DOI: 10.1152/ajprenal.00234.2023 ISSN: 1931-857X

Altered immune cell phenotypes within chronically ischemic human kidneys distal to occlusive renal artery disease

Xiang-Yang Zhu, Nattawat Klomjit, Aditya S. Pawar, Amrutesh S. Puranik, Zhi-Zhang Yang, Esther Lutgens, Alfonso Eirin, Amir Lerman, Stephen C. Textor, Lilach O. Lerman
  • Physiology

Background: Renal artery stenosis (RAS) is a major cause of ischemic kidney disease, which is largely mediated by inflammation. Mapping the immune cell composition in ischemic kidneys might provide useful insight into the disease pathogenesis and uncover therapeutic targets.
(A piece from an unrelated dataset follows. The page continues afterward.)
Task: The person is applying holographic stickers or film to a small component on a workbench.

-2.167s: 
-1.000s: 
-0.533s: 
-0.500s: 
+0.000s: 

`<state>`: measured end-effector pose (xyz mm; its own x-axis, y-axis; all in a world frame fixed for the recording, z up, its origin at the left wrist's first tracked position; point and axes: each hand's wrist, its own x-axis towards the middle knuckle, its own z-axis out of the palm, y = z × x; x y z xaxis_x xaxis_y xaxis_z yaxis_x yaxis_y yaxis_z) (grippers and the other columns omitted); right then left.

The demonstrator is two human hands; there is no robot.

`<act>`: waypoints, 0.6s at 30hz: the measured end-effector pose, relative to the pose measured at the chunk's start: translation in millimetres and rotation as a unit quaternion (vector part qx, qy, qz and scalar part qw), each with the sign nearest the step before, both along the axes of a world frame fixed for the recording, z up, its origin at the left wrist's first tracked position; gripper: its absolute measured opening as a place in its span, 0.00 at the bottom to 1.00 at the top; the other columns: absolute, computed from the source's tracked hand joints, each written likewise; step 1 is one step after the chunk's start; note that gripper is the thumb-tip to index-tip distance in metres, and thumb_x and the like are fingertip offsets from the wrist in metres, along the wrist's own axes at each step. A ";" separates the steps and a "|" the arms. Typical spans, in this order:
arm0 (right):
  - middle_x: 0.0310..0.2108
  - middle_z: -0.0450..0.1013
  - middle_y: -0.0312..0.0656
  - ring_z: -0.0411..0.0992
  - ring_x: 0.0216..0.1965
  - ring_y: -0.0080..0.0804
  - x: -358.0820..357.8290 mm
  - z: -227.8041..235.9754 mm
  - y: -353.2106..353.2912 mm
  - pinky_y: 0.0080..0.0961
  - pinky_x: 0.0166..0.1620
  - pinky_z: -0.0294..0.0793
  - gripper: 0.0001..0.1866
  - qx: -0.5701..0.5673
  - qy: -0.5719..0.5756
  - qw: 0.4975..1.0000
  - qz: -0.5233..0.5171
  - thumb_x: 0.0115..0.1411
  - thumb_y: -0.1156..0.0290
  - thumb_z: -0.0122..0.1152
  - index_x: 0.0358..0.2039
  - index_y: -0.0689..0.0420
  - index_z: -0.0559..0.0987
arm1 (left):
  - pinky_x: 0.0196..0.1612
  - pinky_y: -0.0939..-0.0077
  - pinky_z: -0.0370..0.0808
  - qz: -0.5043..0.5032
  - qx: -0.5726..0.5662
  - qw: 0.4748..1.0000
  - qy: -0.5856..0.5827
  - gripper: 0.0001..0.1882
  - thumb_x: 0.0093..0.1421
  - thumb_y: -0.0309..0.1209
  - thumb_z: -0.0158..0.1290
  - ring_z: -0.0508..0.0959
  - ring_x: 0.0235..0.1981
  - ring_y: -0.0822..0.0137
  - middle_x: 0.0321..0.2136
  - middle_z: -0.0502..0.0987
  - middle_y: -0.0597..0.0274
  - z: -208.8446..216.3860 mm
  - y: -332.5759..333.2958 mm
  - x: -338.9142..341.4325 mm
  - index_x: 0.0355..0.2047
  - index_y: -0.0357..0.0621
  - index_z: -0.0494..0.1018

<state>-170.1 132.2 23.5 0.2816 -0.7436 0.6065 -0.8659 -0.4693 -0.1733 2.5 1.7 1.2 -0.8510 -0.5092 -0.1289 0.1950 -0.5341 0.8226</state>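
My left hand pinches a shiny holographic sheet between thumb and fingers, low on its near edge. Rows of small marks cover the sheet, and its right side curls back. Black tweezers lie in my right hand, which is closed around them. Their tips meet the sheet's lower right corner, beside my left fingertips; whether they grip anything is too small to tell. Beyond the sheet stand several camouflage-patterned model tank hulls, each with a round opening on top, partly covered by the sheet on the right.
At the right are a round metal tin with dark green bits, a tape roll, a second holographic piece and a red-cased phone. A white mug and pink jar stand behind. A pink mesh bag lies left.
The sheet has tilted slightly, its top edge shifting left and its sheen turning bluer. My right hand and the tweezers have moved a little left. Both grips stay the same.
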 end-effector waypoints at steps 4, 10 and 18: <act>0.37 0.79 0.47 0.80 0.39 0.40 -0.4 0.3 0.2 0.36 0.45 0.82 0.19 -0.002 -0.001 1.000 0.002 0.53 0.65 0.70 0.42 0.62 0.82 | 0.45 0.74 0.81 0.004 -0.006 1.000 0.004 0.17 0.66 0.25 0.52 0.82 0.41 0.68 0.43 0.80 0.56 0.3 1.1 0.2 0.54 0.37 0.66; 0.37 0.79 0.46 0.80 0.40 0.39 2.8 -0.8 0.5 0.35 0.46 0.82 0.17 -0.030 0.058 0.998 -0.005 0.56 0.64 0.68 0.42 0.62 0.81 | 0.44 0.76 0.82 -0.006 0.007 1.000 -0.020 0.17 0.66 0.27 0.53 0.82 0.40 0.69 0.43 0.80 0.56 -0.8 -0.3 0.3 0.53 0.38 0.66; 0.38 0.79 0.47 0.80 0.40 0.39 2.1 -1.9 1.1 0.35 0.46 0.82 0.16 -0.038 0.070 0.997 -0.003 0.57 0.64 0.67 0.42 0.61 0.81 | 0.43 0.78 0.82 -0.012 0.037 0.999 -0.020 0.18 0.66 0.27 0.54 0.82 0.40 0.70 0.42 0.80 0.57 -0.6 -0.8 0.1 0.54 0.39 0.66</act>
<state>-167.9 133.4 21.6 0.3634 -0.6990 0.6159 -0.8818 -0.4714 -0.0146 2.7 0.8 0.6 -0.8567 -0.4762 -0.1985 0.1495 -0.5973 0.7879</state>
Methods: We used mass-cytometry (CyTOF) to explore the single-cell composition in a unique dataset of human kidneys nephrectomized due to chronic occlusive vascular disease (RAS, n=3), relatively healthy donor kidneys (n=6), and unaffected sections of kidneys with renal cell carcinoma (RCC, n=3). Renal fibrosis and certain macrophage populations were also evaluated in renal sections. Results: Cytobank analysis showed in RAS kidneys decreased cell populations expressing epithelial markers (CD45-/CD13+) and increased CD45+ inflammatory cells, whereas scattered-tubular-progenitor-like cells (CD45-/CD133+/CD24+) increased compared with kidney donors. Macrophages switched to pro-inflammatory phenotypes in RAS, and the numbers of IL-10-producing dendritic cells (DC) were also lower. Compared with kidney donors, RAS kidneys had decreased overall DC populations, but increased plasmacytoid DC. Furthermore, senescent active T-cells (CD45+/CD28+/CD57+), aged-neutrophils (CD45+/CD15+/CD24+/CD11c+), and regulatory B-cells (CD45+/CD14-/CD24+/CD44+) were increased in RAS. RCC kidneys showed a distribution of cell phenotypes comparable to RAS but less pronounced, accompanied by an increase in CD34+, CD370+, CD103+, and CD11c+/CD103+ cells. Histologically, RAS kidneys showed significantly increased fibrosis and decreased CD163+/CD141+ cells. Conclusion: The single-cell platform CyTOF enables detection of significant changes in renal cells, especially in subsets of immune cells in ischemic human kidneys. Endogenous pro-repair cell types in RAS warrant future study for potential immune therapy.